Records drawn from a dataset:
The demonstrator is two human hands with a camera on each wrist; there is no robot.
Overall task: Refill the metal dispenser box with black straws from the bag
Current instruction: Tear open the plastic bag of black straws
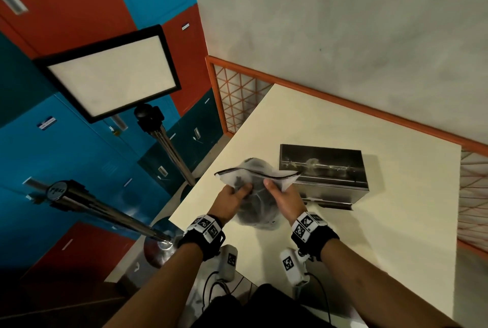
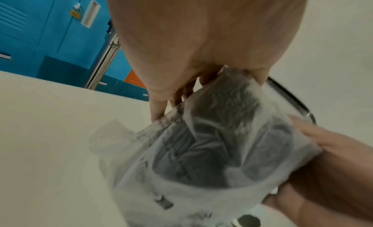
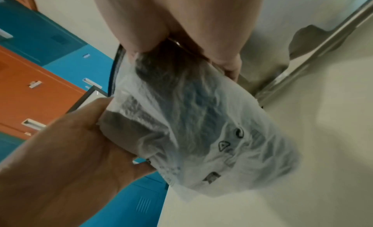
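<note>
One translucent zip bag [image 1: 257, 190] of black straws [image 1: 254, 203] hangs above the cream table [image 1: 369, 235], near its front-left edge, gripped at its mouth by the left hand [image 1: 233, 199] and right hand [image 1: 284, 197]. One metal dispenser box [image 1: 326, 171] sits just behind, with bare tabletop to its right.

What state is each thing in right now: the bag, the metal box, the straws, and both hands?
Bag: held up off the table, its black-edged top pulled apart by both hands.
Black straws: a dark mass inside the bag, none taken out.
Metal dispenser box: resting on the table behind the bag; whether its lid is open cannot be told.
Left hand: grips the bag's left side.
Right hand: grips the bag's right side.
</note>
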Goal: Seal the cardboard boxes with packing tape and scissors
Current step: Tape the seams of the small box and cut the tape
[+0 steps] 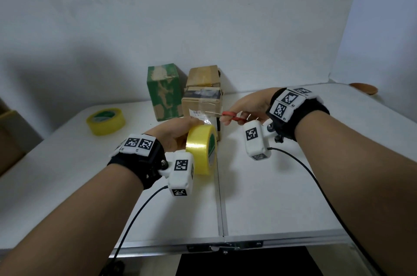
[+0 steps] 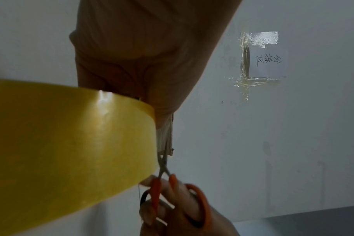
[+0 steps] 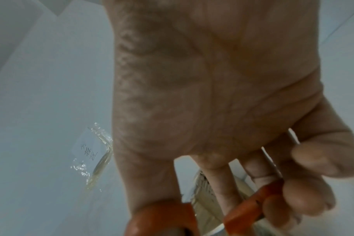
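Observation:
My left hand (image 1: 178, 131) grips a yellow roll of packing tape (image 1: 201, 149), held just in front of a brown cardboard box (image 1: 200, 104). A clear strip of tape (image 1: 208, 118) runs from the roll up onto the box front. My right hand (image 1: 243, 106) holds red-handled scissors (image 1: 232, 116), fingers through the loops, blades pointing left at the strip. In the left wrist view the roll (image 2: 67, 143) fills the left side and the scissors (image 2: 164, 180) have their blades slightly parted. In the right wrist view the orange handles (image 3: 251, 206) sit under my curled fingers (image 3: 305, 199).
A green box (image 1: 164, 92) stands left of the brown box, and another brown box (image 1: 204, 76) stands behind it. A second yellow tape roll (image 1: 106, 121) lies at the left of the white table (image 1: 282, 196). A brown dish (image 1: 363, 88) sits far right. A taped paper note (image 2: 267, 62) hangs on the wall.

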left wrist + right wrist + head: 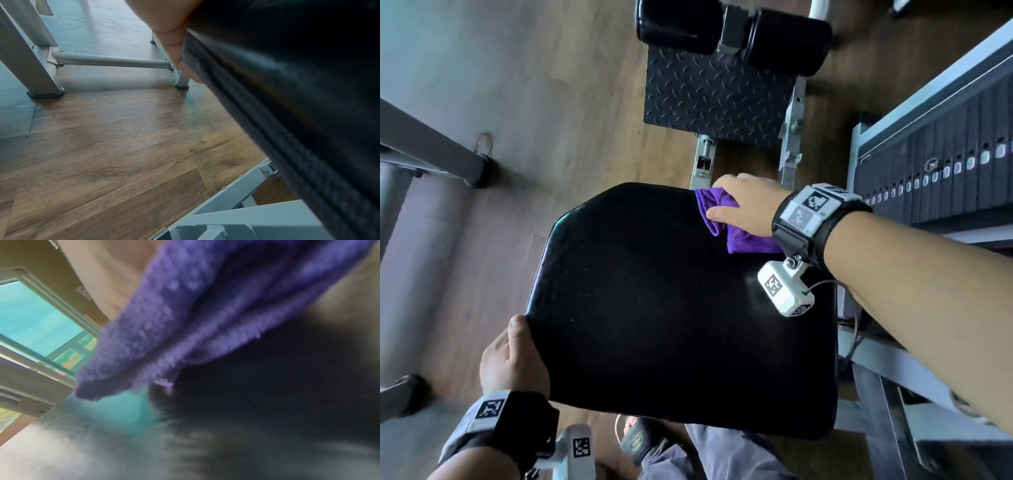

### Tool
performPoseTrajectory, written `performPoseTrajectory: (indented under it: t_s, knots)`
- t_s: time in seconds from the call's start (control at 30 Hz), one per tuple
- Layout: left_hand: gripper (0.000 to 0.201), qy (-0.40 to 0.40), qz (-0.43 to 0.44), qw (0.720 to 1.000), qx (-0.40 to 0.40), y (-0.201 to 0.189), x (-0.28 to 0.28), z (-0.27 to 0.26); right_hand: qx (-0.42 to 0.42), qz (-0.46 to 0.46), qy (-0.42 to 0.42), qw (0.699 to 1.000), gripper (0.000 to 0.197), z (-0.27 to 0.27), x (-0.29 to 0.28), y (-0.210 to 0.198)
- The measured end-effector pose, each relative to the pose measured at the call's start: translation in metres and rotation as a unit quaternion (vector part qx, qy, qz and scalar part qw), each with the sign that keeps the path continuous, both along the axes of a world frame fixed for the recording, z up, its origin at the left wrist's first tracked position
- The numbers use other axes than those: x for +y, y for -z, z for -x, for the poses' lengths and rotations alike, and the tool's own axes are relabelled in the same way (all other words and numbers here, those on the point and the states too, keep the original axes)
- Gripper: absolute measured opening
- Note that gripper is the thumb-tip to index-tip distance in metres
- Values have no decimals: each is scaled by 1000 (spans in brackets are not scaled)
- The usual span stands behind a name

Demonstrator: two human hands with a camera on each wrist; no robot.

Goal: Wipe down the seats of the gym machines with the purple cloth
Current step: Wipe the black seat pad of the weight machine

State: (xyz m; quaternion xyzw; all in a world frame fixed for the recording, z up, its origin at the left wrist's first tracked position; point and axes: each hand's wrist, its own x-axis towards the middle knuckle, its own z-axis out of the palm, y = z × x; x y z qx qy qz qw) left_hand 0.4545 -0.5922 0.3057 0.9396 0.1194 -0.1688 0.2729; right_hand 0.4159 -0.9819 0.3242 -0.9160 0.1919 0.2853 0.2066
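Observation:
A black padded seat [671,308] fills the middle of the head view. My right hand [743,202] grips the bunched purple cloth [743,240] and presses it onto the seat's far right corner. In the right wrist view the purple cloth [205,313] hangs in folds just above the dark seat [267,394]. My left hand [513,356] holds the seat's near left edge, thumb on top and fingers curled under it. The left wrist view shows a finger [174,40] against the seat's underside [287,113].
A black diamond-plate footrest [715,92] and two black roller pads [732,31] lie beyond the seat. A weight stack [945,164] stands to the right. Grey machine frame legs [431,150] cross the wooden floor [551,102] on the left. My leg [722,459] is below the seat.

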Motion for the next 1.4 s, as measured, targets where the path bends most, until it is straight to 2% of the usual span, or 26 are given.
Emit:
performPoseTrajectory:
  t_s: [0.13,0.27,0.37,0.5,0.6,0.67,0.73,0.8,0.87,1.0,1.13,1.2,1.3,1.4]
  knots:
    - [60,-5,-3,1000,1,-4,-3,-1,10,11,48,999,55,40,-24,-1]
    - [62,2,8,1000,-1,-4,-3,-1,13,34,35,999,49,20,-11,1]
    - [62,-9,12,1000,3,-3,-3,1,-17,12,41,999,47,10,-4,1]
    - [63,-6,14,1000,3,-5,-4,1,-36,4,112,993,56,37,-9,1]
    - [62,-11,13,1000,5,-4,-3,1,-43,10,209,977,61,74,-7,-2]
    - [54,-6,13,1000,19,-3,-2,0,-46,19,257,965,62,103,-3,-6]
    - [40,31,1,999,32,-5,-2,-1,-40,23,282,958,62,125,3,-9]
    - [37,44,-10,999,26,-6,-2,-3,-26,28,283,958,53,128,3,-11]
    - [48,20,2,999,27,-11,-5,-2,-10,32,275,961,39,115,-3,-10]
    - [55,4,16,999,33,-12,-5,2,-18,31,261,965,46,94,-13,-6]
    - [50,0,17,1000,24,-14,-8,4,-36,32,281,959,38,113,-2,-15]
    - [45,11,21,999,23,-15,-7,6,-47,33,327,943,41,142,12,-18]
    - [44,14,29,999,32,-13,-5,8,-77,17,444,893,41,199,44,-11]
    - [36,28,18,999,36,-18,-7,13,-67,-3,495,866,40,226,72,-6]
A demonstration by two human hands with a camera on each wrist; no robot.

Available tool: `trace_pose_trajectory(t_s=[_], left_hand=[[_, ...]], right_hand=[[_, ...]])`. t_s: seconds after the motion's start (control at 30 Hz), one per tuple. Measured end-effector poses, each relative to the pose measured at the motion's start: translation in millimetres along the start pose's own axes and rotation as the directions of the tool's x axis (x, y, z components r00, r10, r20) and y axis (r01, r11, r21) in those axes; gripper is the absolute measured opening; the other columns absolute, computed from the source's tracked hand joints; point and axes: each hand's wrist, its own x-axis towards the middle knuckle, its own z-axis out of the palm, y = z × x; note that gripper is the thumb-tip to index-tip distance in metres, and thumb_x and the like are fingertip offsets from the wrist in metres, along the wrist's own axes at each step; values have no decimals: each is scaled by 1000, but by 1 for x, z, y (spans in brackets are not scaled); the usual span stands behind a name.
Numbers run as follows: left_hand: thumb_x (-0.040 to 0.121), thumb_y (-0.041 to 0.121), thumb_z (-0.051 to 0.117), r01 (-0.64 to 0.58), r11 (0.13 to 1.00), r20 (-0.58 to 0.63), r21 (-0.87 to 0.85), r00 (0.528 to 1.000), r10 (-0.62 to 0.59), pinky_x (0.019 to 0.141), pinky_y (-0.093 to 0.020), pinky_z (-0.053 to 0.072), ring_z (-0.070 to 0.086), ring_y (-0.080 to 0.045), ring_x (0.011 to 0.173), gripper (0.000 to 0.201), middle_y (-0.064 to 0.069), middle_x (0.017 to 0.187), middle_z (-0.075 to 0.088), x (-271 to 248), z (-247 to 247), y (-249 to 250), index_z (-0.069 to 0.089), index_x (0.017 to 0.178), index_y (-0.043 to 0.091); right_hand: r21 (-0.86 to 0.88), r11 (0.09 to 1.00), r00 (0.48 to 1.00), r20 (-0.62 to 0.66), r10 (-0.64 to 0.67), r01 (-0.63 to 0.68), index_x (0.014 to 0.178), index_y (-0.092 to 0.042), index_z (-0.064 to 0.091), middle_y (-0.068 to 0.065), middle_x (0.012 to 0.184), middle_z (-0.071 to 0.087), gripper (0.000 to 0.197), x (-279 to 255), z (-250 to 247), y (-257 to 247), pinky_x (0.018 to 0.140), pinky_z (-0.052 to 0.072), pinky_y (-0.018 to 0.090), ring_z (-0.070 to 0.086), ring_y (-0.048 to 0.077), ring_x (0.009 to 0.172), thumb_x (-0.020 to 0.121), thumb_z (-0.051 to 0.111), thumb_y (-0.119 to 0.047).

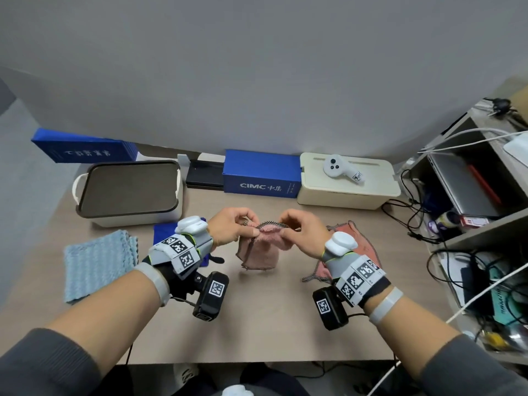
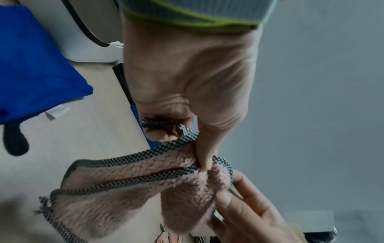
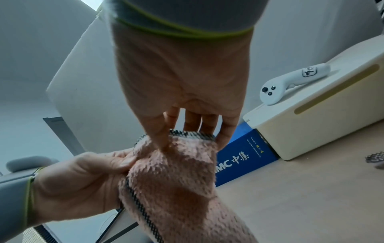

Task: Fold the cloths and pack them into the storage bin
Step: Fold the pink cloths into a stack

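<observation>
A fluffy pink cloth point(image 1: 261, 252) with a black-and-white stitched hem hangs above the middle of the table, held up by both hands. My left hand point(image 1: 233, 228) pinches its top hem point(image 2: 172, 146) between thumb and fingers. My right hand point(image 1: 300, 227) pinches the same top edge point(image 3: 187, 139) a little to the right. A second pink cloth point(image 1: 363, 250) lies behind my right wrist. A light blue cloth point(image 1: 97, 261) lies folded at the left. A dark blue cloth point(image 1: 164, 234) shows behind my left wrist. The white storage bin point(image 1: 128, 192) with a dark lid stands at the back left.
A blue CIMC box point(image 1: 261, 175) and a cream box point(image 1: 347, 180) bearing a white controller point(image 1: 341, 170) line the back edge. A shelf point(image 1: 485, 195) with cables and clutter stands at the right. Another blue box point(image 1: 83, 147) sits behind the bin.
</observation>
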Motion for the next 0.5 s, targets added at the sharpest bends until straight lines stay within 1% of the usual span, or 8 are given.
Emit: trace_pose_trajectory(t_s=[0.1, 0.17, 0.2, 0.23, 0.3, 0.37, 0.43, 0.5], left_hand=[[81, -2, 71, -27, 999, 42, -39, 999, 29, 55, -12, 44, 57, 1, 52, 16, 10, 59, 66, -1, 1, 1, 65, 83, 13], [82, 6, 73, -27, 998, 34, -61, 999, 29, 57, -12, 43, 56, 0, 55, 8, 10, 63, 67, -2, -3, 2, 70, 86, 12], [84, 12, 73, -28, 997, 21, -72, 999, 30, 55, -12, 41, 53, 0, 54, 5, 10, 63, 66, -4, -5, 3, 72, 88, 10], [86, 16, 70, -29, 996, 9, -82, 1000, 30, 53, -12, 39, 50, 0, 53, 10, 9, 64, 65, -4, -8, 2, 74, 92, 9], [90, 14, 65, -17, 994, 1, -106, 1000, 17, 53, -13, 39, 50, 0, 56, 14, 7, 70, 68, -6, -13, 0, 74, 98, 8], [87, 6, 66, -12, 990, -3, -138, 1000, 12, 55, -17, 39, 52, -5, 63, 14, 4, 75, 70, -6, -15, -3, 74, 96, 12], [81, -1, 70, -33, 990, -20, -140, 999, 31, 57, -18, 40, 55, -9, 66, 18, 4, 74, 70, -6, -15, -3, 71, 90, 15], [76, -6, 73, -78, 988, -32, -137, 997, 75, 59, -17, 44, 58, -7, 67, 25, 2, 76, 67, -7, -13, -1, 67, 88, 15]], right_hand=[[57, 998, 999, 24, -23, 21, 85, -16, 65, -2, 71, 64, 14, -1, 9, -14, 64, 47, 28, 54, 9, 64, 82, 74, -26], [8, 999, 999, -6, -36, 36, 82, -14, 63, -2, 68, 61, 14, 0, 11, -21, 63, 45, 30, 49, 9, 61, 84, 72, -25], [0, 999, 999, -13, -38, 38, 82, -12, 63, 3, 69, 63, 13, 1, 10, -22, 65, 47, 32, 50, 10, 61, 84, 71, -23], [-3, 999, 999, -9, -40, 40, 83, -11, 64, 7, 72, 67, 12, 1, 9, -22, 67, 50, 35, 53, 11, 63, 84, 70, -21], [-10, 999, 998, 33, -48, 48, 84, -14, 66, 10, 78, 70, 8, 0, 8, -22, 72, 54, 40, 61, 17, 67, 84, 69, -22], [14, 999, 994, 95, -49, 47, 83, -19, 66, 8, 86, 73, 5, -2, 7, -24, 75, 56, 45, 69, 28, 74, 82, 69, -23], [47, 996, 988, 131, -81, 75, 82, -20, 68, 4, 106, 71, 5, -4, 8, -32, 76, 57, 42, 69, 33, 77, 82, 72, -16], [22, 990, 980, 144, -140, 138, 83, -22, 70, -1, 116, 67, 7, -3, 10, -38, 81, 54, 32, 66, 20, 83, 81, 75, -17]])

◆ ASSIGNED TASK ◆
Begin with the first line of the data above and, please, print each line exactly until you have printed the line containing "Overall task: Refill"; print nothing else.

◆ COMPLETED TASK ◆
The demonstrator is two human hands with a camera on each wrist; there is no robot.
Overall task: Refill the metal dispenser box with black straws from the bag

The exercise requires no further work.